An object is given a short horizontal push that sets it in motion along a smooth horizontal surface. When the object reaches the end of the surface, it undergoes projectile motion from an initial position to a final position, as shown in the diagram. Which of the graphs (a), (b), (c), and (d) shows the changes in the vertical speed of the object between its initial and final positions?
Looking at our diagram, we see our object with this force 𝐅 acting on it. After experiencing this force, the object moves across a smooth horizontal surface and then begins projectile motion. Considering its movement between this initial and this final position, we want to identify which of these four graphs accurately models the vertical speed of the object over time. That is, we’re to consider this component of the object’s motion. The first thing we can say is, at the outset at its initial position, the vertical speed of this object is zero. That’s because it hasn’t quite yet started moving due to its fall. Right away then, we can cross out any answer choices that don’t have a vertical speed of zero at a time of zero. We see that options (a) and (c) both include nonzero initial vertical speeds.
The question then becomes, does this object as it falls have a steadily increasing vertical speed? Or does its vertical speed increase at an increasing rate? To begin figuring this out, let’s recall that as our object moves from its initial to its final position, it undergoes projectile motion. This means that a set of equations, sometimes called the kinematic equations of motion, apply to describing the object’s movement. One of these equations of motion says that the final velocity of an object undergoing projectile motion is equal to its initial velocity plus its acceleration times the time elapsed. This equation does involve a velocity rather than speed, that is, vectors rather than a scalar.

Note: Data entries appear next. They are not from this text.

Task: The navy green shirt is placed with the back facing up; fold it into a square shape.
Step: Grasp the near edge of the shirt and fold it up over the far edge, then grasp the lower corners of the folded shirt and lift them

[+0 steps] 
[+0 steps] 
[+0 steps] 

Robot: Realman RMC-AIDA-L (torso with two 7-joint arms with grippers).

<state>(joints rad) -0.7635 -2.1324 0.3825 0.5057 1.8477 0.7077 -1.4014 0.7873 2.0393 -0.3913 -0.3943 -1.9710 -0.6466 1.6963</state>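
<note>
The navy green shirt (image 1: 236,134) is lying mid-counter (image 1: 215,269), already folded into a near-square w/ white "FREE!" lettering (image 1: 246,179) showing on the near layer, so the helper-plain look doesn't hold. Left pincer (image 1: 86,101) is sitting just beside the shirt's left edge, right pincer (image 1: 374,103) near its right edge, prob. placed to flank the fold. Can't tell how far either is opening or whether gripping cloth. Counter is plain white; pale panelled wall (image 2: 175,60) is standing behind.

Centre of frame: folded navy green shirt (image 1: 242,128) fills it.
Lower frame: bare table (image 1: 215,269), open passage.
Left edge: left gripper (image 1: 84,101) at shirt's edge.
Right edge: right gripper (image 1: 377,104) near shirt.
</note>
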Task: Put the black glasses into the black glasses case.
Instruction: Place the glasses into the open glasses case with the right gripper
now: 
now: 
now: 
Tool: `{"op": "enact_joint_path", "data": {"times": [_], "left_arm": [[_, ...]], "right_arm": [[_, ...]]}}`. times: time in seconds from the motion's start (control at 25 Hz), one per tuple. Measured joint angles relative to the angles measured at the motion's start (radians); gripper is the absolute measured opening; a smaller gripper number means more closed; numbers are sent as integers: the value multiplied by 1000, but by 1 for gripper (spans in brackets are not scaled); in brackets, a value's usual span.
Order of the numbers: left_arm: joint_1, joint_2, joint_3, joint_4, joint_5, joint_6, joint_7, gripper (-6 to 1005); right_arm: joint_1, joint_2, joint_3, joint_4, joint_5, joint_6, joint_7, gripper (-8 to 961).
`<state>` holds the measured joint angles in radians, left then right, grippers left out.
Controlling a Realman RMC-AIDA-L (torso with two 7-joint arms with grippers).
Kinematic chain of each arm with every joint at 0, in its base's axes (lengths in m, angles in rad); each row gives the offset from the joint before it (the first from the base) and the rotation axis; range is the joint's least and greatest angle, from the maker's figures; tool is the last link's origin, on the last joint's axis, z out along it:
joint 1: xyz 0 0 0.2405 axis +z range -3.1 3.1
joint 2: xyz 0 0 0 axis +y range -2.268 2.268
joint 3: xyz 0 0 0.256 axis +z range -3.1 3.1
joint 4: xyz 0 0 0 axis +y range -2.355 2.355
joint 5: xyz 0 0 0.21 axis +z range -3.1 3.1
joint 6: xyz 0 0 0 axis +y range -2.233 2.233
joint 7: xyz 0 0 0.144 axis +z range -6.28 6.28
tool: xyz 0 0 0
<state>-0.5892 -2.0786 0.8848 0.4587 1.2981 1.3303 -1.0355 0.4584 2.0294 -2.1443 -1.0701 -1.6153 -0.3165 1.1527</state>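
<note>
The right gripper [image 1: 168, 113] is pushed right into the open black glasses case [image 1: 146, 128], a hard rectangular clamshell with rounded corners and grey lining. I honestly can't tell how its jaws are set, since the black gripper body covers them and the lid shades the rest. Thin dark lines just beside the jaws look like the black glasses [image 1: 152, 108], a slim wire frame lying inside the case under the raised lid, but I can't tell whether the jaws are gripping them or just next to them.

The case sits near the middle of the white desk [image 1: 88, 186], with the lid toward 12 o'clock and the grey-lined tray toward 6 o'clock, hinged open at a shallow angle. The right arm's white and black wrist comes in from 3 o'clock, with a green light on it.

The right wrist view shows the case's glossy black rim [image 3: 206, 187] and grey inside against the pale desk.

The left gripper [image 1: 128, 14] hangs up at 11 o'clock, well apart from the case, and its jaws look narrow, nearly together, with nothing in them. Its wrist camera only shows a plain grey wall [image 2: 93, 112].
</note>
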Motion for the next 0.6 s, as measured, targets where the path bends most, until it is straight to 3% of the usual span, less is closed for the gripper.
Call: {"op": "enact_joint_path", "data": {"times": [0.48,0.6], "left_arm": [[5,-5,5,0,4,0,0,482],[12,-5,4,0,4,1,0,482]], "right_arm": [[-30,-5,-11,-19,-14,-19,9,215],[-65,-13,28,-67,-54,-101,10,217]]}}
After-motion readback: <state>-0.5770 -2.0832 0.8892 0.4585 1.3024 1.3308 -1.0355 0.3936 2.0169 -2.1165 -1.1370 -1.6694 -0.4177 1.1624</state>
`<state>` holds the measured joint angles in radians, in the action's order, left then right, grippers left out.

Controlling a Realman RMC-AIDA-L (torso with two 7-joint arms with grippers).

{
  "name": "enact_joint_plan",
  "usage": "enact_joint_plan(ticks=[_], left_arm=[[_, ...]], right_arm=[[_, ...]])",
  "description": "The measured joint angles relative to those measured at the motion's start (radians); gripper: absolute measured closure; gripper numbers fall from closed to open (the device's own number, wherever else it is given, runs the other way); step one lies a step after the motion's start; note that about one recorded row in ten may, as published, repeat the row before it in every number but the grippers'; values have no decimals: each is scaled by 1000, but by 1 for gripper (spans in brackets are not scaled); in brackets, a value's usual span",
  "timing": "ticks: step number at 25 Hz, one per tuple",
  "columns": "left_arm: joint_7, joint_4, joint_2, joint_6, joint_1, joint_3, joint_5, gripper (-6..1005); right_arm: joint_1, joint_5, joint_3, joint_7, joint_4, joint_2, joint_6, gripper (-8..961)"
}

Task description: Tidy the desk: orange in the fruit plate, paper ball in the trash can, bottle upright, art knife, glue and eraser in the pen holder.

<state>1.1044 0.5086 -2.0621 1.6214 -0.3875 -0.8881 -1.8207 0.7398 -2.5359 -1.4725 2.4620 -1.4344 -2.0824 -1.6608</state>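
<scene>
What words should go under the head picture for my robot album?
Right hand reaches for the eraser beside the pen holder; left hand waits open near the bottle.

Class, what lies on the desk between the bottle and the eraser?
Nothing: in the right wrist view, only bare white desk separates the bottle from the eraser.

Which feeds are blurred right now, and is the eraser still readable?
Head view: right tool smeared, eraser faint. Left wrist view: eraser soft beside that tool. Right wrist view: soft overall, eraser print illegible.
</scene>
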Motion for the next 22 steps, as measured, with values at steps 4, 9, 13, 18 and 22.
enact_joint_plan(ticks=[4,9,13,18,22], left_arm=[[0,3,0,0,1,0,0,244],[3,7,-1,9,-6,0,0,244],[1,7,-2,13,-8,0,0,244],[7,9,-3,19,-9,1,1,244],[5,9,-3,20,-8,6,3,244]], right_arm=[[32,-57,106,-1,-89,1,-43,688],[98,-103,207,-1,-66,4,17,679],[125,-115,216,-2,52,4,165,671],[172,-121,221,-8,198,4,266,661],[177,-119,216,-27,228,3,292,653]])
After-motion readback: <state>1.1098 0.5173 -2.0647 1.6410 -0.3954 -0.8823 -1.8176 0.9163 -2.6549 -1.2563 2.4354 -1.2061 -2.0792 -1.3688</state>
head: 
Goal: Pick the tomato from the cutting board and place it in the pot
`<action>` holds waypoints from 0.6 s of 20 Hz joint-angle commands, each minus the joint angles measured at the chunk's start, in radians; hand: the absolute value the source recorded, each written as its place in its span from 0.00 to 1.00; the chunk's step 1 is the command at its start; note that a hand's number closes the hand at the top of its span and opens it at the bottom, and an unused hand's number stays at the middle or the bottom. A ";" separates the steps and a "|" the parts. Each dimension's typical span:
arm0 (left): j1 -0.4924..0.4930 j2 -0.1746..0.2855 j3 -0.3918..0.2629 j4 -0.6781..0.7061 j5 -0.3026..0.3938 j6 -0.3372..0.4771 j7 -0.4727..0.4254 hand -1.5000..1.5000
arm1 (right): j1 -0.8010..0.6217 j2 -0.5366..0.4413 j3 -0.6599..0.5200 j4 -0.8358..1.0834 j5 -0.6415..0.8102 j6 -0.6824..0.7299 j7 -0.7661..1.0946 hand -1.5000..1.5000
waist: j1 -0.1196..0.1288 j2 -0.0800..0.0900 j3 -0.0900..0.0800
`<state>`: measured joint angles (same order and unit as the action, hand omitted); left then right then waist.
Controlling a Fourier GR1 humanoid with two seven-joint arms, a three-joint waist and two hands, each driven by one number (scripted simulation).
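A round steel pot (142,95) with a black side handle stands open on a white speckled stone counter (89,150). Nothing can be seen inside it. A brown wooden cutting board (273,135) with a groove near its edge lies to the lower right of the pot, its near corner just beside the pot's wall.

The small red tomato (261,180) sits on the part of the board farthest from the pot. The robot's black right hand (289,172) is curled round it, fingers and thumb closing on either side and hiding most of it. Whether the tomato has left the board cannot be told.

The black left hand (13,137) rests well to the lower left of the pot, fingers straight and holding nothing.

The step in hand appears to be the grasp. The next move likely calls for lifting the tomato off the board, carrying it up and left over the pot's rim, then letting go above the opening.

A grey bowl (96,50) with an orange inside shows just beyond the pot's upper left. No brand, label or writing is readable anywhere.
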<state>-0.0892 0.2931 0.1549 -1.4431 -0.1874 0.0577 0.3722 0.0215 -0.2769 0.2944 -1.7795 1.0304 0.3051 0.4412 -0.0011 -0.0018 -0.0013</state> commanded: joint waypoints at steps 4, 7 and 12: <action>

But we can recall the connection between velocity and speed that the magnitude of velocity equals speed. This equation then can help us understand how the vertical speed of our object changes over time. Notice that this equation is a linear equation. That is, every factor in it is effectively raised to the first power. This means, for example, that if 𝑣 zero were zero, in which case the equation would look like this, then we could change the right-hand side of this equation, say, by doubling the time 𝑡. And that would make our final velocity change by the same factor. This suggests, and it’s indeed the case, that there is a linear relationship between the final velocity of our object and the time passed 𝑡. If 𝑡 is doubled, so is velocity; if 𝑡 is tripled, so is velocity.
Therefore, when it comes to speed against time, in particular, vertical speed against time, we know that a change by some factor in one of these variables will lead to a change by the same factor in the other. This indicates that graph (b), which does not show a linear relationship between vertical speed and time, can’t be correct. Because the vertical acceleration of our object in projectile motion is constant, the rate at which its vertical speed changes over time is constant too. Our answer is graph (d).
Let’s look now at part two of this question.
Which of the graphs (e), (f), (g), and (h) shows the changes in the horizontal speed of the object between its initial and final positions?
Okay, so now, rather than considering the vertical motion of our object, we’re thinking about its horizontal motion. Once again, we can use this equation to help us understand our object’s speed. Notice, though, that there’s a difference between using it for vertical and horizontal motion. In the vertical direction, we have a nonzero acceleration. Horizontally, though, there is no acceleration for our object. This means that we can substitute zero in for 𝑎. And that makes the equation simplify to 𝑣 sub f equals 𝑣 sub zero. This equation is true for the horizontal motion of a projectile. It says that the velocity of that projectile is always the same. This tells us that its speed is constant as well.
So then, we’re looking for a graph that shows us a constant horizontal speed over time. A constant speed is one that doesn’t change. And here in graph (e), we see just this thing. Notice also that this horizontal speed initially is not zero. We would expect that because our object was given a push and moved across a smooth horizontal surface before beginning projectile motion. This means it is already moving left to right at some nonzero speed. We don’t know exactly what that speed is. But for our purposes, the important thing is we know that it stays the same over the object’s motion.
The graph that shows the change in horizontal speed of the object between its initial and final positions is graph (e).